How does Bitcoin Halving Affect Mining?

One of the most important stakeholders in the Bitcoin ecosystem are the miners. They secure the network against attacks and produce the blocks that hold all Bitcoin transactions. Mining bitcoin started with Satoshi running the first mining software and mining the first one million or so Bitcoin. As bitcoin started to gain value, more participants joined the network and started competing to solve blocks and win the mining reward. As the difficulty increased, the computing power required to remain competitive also increased. Today, mining is only economically feasible in the long run when it is done using special computers known as ASICs. Electricity cost is the single biggest variable expense for a miner. Capital expenditures on the hardware and buying or renting warehouse space are also important factors to consider.

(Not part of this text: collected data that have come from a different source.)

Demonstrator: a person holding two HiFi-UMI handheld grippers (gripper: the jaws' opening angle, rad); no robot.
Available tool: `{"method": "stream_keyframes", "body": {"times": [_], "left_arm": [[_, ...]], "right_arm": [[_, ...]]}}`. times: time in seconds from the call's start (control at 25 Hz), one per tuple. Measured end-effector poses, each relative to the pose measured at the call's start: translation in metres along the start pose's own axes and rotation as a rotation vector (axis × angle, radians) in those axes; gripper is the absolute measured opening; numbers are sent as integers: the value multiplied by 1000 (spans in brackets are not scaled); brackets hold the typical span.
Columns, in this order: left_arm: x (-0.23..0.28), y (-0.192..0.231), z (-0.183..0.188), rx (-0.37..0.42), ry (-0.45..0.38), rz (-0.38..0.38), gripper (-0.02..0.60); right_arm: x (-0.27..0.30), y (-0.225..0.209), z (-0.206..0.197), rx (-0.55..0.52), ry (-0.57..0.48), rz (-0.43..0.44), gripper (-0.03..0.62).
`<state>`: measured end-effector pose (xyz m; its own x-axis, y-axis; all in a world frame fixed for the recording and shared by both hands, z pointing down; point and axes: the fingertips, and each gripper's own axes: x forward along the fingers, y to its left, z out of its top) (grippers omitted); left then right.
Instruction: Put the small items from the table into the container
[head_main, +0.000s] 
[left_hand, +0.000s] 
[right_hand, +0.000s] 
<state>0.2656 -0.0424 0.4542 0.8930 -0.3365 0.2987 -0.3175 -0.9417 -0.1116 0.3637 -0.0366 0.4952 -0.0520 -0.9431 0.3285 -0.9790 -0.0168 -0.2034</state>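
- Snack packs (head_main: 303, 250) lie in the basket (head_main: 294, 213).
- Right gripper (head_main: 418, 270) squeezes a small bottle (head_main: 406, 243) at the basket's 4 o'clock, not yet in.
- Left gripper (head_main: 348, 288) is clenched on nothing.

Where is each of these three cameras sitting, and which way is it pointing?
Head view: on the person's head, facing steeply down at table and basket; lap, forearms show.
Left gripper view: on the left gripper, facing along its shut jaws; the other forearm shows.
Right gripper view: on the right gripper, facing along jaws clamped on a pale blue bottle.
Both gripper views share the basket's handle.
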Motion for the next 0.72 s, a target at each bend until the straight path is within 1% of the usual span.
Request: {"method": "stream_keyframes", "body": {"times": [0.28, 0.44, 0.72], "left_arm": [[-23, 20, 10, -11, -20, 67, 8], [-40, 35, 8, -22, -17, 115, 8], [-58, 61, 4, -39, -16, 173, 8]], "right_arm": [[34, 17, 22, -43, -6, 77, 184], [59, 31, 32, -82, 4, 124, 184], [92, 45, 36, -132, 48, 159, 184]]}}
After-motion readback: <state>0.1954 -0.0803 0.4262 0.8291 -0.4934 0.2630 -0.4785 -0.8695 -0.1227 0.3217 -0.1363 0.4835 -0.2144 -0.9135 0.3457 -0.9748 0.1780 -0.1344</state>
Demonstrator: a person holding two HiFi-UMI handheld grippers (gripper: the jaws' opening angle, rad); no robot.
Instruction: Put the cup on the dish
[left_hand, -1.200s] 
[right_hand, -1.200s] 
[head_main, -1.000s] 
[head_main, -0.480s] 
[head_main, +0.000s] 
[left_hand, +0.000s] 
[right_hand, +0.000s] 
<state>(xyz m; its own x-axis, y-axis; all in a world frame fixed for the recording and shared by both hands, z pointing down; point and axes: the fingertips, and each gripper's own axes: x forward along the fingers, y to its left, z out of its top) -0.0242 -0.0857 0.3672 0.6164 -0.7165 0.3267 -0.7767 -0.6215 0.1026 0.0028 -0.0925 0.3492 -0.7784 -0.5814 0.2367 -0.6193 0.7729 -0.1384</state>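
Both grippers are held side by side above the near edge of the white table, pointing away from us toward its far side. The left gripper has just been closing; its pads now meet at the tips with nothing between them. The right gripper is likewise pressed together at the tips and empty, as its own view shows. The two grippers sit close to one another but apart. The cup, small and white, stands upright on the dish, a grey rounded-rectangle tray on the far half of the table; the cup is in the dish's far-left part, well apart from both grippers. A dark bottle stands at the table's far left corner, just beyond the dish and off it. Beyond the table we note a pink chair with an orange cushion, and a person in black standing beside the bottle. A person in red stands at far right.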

The mining industry is maturing rapidly and tends to follow a cyclical pattern around the halving schedule. A halving refers to the supply of newly minted Bitcoin getting cut in half. As with any other industry, if revenues, in this case mining rewards, get cut in half only the most efficient and cost-effective players will be able to continue to mine. The inefficient ones will have to turn off their miners until the price of Bitcoin reaches a point where it is feasible to mine again.

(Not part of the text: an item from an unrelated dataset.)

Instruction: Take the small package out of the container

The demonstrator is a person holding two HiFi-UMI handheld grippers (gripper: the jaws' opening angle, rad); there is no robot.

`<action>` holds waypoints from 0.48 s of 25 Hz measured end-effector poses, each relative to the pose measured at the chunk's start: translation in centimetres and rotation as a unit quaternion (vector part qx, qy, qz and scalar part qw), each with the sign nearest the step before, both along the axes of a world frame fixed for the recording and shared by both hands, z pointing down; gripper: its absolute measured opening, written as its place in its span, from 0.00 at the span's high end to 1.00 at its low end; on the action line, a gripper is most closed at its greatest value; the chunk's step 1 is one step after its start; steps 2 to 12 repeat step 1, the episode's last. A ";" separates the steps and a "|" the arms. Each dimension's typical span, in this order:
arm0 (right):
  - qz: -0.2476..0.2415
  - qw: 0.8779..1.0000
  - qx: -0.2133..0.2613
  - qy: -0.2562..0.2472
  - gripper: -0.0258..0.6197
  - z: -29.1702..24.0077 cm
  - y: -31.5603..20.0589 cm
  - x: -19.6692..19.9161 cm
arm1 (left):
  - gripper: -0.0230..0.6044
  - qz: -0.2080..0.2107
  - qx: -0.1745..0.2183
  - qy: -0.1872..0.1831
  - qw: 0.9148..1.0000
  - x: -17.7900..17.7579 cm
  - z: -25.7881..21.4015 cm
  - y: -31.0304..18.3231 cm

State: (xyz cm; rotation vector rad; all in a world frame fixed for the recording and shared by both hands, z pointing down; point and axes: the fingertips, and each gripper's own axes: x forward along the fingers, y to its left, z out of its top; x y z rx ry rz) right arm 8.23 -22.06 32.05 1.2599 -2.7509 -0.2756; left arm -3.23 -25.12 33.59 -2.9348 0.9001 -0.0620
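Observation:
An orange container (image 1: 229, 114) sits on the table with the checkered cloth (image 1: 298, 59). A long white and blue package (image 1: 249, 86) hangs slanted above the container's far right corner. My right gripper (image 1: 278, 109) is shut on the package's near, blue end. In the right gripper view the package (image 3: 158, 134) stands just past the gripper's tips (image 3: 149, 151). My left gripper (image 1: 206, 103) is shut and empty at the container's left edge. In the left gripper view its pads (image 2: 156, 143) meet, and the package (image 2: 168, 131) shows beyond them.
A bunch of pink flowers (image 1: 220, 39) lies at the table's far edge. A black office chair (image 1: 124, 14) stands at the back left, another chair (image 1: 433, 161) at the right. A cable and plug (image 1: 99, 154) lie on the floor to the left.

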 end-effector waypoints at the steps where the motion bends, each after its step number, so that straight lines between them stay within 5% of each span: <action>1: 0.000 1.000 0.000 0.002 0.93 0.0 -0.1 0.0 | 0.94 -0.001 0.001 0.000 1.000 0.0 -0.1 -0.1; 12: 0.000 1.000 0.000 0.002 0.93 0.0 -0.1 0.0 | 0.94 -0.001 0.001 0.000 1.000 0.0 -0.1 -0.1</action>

Halving Causes Miners to Hoard and Sell

The following is a generalized example of how miner decisions and price interact during a typical halving cycle.

Again, only the best run mining operations can afford to continue to mine after a sudden 50% drop in revenues. These miners that remain are usually able to save a larger share of their mined Bitcoin than the inefficient miners would have been able to. They sell a portion to cover capital and operational expenses, while ‘hoarding’ as much as possible in their treasuries. This hoarding of new supply tends to start an uptrend 3 to 6 months after the halving event as supply dries up and demand remains constant or even increases a bit.

How Will Halving Affect Bitcoin in 2020 & 2021?

Over the next 12 to 18 months, the Bitcoin price eclipses the previous all-time high and soars towards new highs. New miners enter the industry as profit expectations increase. Incumbents also start to sell more to lock in profits, expand mining capacities, and upgrade hardware. The increased difficulty coupled with added selling creates downward pressure on the price. The price 2-2.5 years after the halving tends to stagnate and even drop significantly off the new all-time highs as demand cannot keep up at these inflated prices. The cycle begins again four years later as another halving event occurs right on schedule.

History never repeats, but it often rhymes. It is impossible to say if Bitcoin will continue this trend exactly but it is highly likely that it will continue a strong upward trend strongly influenced by the mining business cycle. We hope you come along for the ride!